A woman in a gray suit standing at a desk and smiling at the camera while signing a paper.

“I grew up in a rural part of eastern North Carolina where most people are low-income. My mom was in real estate and my stepdad was in construction, and they had bought their first house together in 2008. As you can imagine, the financial crisis put my family in a really difficult situation — my stepfather lost his job and my mom’s real estate clients dried up, so they were both unemployed for some time. Thankfully, we were able to access a state mortgage modification program that let us keep the house and stay near all our friends and neighbors.

When I was in law school at the University of Michigan, I ended up at an event where Professor Michael Barr, who was a member of the Department of the Treasury in the Obama Administration talked about the Dodd-Frank Act and his role in getting the state mortgage modification programs off the ground. I actually went up and told him after the event that my family had been in one of the programs he created, and that I wouldn’t be in law school if I hadn’t had the opportunity to stay in my home and finish my high school education.

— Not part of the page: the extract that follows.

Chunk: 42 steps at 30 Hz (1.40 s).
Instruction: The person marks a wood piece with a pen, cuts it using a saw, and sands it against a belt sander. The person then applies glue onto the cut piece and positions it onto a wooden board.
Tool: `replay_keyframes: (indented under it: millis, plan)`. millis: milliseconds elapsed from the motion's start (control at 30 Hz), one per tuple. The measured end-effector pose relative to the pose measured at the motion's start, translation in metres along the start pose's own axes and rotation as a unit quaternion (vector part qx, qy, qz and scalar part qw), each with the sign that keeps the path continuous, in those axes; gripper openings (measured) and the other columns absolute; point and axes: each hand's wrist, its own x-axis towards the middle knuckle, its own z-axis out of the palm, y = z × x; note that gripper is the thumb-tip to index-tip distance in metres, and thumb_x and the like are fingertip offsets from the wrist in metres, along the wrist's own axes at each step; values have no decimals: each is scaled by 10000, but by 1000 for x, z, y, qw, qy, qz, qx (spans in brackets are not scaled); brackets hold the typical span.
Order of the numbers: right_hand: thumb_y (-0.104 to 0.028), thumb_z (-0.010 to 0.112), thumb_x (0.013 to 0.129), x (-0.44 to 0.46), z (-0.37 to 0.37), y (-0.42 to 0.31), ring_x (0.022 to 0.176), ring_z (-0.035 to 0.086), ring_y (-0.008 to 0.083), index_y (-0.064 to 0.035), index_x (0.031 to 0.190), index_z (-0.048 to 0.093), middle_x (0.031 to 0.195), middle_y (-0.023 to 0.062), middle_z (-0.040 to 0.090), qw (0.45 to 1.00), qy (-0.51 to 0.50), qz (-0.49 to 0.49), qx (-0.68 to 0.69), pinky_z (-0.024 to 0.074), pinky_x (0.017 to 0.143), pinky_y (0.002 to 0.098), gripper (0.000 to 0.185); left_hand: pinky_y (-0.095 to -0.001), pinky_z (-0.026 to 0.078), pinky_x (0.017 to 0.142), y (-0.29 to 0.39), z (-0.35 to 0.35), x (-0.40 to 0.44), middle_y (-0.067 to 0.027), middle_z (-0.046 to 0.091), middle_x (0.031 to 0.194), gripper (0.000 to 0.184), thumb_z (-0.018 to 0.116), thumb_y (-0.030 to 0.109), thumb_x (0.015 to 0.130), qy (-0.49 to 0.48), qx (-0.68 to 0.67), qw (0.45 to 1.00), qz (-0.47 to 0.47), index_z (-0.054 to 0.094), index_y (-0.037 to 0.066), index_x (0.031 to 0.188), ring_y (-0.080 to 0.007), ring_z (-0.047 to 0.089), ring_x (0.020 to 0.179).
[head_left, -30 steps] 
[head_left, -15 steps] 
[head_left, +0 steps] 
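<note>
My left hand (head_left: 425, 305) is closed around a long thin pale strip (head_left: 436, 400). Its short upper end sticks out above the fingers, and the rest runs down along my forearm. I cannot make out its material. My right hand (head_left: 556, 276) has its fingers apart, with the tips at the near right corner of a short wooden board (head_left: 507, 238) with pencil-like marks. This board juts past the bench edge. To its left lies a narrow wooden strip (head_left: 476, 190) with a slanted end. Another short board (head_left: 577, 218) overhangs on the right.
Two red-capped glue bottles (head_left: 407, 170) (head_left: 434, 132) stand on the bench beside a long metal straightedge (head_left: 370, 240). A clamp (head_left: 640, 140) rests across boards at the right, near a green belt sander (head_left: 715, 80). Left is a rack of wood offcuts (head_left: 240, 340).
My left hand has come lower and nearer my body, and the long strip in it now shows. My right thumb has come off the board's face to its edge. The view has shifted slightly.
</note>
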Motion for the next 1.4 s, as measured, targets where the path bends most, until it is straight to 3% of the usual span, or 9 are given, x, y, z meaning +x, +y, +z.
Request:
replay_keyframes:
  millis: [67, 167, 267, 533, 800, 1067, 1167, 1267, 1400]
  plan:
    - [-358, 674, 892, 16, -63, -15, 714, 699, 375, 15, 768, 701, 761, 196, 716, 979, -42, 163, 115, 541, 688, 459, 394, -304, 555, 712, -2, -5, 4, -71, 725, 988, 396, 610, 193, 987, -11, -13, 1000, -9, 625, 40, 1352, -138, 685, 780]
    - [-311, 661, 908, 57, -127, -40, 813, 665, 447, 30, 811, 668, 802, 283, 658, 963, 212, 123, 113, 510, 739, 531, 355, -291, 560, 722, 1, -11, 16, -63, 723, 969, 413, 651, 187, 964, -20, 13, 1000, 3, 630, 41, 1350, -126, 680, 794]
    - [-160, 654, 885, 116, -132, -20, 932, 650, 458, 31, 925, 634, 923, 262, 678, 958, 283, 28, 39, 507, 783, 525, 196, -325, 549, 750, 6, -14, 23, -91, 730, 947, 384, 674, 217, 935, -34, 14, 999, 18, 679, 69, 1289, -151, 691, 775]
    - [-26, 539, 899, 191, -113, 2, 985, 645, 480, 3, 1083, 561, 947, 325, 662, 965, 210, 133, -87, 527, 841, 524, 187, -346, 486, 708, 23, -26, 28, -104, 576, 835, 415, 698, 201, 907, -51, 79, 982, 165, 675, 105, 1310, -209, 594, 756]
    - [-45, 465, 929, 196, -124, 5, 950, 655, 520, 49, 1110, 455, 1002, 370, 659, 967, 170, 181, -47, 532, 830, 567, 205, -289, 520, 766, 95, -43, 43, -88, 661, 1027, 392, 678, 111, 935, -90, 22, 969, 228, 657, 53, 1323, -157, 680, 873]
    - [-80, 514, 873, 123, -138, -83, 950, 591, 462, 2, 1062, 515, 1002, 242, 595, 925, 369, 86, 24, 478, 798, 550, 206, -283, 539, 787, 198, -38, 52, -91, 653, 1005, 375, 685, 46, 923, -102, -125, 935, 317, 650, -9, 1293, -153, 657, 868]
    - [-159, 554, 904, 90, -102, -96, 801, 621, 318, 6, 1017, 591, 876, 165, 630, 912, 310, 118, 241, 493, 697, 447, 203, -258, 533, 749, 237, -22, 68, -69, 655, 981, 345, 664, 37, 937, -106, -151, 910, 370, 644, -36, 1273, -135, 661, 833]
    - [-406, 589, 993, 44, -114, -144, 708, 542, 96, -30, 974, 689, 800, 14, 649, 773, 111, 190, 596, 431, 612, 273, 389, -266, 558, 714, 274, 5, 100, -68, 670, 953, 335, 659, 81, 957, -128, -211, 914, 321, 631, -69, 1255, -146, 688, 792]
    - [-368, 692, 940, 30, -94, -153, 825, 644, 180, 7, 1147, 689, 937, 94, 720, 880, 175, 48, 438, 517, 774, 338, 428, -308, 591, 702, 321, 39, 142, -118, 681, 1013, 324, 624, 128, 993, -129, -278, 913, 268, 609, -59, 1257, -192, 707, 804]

From then on, I became really passionate about helping other families stay in their homes and avoid falling into debt, and he helped direct that passion towards the field of consumer law.

I also had the good fortune to meet NCLC’s Litigation Director Stuart Rossman through the consumer class action litigation class he taught at Michigan, and he remains my greatest mentor (and a great friend) to this day. I learned a ton from Stuart’s class, which led to me spending the summer of 2016 as the Bob Hobbs Fellow at NCLC. I got to work on housing justice issues, major class actions, financial services, mortgage servicing, some student loan and prison cases — a little bit of everything! — and that summer really convinced me that consumer law was where I needed to be.

I had a daughter in April and I’m newly motivated to make the world a better place for her. Since 2008, I’ve never stopped thinking about debt and worrying about how the burden of debt is going to impact the next generation. So many Americans, especially folks who are from the kinds of communities I grew up in, are just overwhelmed by debt, and I know that the more we fight back against the corporate practices that cause people to lose their homes or get stuck in debt they can’t afford, the stronger and happier and healthier our families will be.”